Directions for this task:
Retype exactly the span of lines below from the one with "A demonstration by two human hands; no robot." through the one with "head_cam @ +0". Do not include pictures.

"""

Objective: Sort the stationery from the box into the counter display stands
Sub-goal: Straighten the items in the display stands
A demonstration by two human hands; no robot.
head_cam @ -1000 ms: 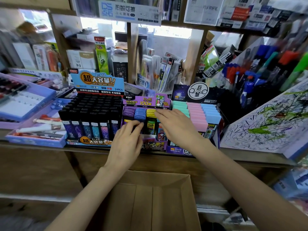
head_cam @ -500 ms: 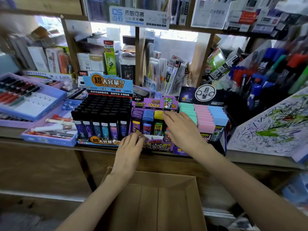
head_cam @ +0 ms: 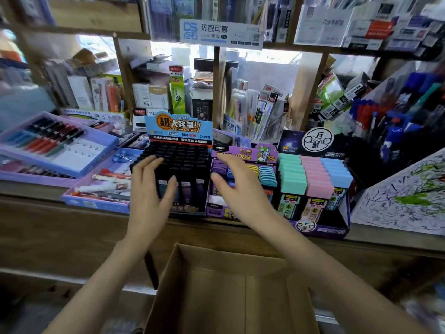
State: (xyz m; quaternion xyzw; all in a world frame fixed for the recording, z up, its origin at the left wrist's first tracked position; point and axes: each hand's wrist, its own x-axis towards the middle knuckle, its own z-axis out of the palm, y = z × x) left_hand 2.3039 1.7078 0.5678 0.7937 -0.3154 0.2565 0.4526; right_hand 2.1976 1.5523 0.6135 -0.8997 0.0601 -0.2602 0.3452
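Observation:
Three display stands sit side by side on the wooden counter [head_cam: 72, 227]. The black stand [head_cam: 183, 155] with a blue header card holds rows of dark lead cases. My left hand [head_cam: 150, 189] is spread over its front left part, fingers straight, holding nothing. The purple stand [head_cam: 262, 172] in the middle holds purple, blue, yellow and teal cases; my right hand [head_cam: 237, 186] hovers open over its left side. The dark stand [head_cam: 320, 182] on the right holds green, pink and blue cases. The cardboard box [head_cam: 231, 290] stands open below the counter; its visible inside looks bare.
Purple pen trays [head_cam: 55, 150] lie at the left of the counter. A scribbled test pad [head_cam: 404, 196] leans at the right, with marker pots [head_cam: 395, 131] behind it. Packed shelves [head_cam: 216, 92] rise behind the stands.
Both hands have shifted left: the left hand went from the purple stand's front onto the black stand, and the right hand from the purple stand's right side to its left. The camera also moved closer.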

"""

Answer area:
A demonstration by two human hands; no robot.
head_cam @ -1000 ms: 
head_cam @ -500 ms: 
head_cam @ +0 ms: 

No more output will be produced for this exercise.